Яд персидской сирени (Бачинская) - страница 19

— Обещаешь?

— Стопудово. Все проходит, как сказал мудрец. Пройдет и это. Найдешь ей закрытое заведение, соберешь справки, отправишь по этапу. Заплатишь сколько потребуют. Это все фигня, поверь. Деньги очень облегчают бытие. Только сначала пусть подпишет дарственную. Кстати, ее мать не объявлялась?
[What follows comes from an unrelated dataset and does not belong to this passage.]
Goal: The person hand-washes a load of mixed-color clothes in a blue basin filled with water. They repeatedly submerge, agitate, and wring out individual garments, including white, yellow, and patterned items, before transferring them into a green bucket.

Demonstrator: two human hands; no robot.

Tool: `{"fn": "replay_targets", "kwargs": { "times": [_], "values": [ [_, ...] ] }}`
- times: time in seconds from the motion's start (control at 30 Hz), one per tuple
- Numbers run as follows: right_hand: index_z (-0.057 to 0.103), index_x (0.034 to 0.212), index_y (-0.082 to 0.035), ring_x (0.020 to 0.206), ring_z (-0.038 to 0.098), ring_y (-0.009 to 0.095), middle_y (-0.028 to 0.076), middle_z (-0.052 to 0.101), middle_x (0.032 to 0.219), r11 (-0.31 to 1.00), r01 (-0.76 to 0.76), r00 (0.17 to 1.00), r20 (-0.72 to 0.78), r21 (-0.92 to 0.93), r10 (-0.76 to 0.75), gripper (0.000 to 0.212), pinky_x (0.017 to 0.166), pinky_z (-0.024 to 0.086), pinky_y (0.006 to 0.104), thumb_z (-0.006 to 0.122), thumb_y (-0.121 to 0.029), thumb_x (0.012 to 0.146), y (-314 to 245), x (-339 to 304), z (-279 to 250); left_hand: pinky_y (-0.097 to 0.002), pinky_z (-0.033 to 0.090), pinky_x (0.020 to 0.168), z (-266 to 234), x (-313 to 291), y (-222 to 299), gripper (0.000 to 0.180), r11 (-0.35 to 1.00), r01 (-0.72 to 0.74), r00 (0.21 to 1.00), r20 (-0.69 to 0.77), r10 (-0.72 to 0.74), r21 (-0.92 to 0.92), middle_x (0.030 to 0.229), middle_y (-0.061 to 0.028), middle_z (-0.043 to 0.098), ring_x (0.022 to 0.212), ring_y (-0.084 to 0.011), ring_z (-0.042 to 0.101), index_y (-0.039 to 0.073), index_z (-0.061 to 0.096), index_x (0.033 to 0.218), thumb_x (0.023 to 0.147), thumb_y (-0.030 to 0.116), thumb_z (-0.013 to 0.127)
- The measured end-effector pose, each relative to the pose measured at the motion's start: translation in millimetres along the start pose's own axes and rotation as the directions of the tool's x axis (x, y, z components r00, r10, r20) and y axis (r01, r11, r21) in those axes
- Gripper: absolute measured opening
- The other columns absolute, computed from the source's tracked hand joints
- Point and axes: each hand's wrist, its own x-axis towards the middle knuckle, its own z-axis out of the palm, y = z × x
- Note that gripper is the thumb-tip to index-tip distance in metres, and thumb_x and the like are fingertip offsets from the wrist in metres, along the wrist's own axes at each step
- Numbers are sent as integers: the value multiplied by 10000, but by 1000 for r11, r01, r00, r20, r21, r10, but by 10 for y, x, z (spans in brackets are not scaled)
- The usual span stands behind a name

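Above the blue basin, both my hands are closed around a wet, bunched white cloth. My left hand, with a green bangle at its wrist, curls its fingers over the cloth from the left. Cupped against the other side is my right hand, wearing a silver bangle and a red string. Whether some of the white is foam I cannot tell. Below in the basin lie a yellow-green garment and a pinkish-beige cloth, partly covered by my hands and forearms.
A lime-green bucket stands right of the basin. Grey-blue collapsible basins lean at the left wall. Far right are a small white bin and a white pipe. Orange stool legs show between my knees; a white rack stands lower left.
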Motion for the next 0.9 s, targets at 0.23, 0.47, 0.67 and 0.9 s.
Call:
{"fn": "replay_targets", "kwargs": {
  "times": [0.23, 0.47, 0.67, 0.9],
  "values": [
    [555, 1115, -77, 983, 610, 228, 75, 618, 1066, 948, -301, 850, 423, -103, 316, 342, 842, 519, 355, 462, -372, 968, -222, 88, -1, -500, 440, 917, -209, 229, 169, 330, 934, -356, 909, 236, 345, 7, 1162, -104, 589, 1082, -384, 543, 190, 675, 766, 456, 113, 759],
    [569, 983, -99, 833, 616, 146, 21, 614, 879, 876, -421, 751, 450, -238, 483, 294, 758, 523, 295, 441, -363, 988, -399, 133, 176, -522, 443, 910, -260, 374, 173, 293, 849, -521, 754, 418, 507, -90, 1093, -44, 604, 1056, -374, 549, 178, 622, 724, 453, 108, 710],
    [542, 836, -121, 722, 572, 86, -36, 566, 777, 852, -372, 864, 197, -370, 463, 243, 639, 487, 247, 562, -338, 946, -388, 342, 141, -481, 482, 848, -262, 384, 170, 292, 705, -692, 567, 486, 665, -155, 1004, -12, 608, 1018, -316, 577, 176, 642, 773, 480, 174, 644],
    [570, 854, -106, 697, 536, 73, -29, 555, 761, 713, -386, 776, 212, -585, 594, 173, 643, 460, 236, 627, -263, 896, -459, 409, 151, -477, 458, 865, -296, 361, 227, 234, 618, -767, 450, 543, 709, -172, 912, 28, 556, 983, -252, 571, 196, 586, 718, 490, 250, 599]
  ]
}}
— Я же говорила — ни разу! У таких, как она, ни детей, ни семьи. Однодневки. Удивительно, что отец купился. Знаешь, она дважды пыталась покончить с собой… там. Едва откачали. Татка…

— Возможно, это было бы лучше для нее.

— Для всех.

— Для всех. А как Пашка относился к Татке?

— Никак. Не помню. Сколько ей было… семнадцать? Соплячка! Спрашивал иногда, даже собирался навестить, я говорила: да-да, конечно, как-нибудь съездим, ее мама навещает. Ему было все равно, он был счастлив, что получил в руки компанию, пропадал на работе днем и ночью, сам знаешь. — Она помолчала, потом сказала: — Нелепо как-то все получилось…

— Нелепо. Но жизнь все равно продолжается. Помни, мы вместе. Иди ко мне!

— Проклятая сирень, у меня на нее аллергия, — пробормотала Вера. Помолчав немного, спросила: — Ты веришь в возмездие?

— Спи! — невпопад ответил Володя, прижимая ее к себе.

Глава 5. Долги наши

Они были молодожены и все время целовались. Этот мир был словно создан для них — такой же щедрый на ласку. Тим, Тимофей (в честь прадеда) услышал от знакомого о заброшенной деревне, смотался посмотреть, с ходу влюбился и снял дом. Снял — громко сказано. Хозяйка Люба сказала: «Да живите сколько хотите! Мы с Любкой тут рядом, в другой хате». Любка была не дочь хозяйки, как Тим было подумал, а корова, по странной прихоти носившая то же имя.

— Представляешь, — сказал Тим Нике, — одноименная корова!

Деревня называлась Ломенка. Ломенка под Детинцем. Это была не столько деревня, сколько пчелиное хозяйство в прошлом, кооператив. Хотя и деревня тоже. Здесь оставалось еще с десяток-другой ульев, но держали только для себя. И столько же обитаемых развалюх под соломенными крышами, судя по пышным красным мальвам и золотым шарам вдоль тына. И несколько заброшенных — лебеда в рост человека во дворах, тусклые оконца, похилившиеся тыны. Разор и запустение. Старики ушли, дети разбежались, а пчелы одичали.

В их хате был земляной пол. Ника сбросила сандалии и прошлепала босиком через сенцы.

— Чудо! Просто чудо! — Она повернула сияющее лицо к мужу. — Тим, как ты его отыскал? Какой ты молодец!

Они снова целовались. В доме было прохладно и пахло мокрым мелом — Люба побелила печь. Печь светилась в полумраке голубыми боками. На столе стоял глиняный жбан с ромашками. С потолочной балки свешивались пучки сухой травы. Ника потянула один — на голову сыпанула труха и запахло терпко. Ой!